▶ THE INPUT
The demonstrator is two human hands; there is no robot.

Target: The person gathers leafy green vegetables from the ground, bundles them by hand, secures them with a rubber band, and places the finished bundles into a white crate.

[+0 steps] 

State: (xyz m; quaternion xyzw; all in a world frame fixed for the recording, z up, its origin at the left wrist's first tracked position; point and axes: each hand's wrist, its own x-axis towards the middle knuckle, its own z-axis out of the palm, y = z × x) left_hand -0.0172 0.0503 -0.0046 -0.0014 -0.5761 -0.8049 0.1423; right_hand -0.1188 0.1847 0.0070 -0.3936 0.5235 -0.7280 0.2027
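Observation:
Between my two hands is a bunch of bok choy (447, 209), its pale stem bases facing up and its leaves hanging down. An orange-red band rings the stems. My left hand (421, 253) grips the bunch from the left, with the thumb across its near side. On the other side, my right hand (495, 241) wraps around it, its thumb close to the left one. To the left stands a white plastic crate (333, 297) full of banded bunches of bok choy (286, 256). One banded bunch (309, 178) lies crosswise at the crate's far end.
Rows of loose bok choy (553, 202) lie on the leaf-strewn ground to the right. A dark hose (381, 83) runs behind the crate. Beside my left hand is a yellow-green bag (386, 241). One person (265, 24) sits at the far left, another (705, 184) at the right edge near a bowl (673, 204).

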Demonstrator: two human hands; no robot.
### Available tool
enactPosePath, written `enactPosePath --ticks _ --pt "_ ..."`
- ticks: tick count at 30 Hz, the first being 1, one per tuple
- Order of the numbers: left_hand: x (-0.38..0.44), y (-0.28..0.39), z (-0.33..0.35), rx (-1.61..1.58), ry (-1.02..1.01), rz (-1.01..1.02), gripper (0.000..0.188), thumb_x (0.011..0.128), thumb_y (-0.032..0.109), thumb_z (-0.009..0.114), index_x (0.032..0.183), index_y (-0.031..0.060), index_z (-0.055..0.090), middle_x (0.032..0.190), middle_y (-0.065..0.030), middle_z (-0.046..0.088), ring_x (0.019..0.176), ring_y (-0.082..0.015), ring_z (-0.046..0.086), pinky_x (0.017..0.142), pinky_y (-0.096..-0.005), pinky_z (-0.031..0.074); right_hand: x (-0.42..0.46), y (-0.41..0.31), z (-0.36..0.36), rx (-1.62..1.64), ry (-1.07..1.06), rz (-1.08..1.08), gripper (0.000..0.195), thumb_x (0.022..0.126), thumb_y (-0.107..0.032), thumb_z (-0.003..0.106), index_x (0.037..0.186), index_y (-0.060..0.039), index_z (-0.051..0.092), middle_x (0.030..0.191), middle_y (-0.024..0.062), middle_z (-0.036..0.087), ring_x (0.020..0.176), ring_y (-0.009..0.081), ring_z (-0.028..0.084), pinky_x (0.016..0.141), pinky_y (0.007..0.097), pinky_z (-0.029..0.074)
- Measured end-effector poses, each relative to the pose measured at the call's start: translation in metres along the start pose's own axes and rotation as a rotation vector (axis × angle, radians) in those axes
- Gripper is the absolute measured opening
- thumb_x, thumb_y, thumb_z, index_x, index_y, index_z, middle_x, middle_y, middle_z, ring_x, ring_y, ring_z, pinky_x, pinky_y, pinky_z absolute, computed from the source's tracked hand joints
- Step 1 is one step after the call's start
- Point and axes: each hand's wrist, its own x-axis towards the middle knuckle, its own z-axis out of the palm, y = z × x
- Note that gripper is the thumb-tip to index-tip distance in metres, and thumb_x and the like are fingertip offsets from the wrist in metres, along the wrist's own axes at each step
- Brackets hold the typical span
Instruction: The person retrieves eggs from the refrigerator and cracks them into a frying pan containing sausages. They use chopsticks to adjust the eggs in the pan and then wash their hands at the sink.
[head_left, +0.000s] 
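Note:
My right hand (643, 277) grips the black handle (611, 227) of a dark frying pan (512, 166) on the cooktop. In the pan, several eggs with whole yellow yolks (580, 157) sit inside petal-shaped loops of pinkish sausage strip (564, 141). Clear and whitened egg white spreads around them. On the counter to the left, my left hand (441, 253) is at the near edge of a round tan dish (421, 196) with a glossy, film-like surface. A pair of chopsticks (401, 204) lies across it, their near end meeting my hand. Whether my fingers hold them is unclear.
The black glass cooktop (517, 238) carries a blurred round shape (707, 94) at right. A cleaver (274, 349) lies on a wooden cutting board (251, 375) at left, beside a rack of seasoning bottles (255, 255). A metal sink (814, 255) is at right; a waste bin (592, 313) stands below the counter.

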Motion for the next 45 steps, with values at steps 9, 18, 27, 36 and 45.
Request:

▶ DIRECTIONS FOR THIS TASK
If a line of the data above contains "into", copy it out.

▶ ANSWER AREA
Target: The person gathers leafy green vegetables from the ground, bundles them by hand, secures them with a rubber band, and places the finished bundles into a white crate.
Instruction: The person retrieves eggs from the refrigerator and cracks them into a frying pan containing sausages. They use chopsticks to adjust the eggs in the pan and then wash their hands at the sink.

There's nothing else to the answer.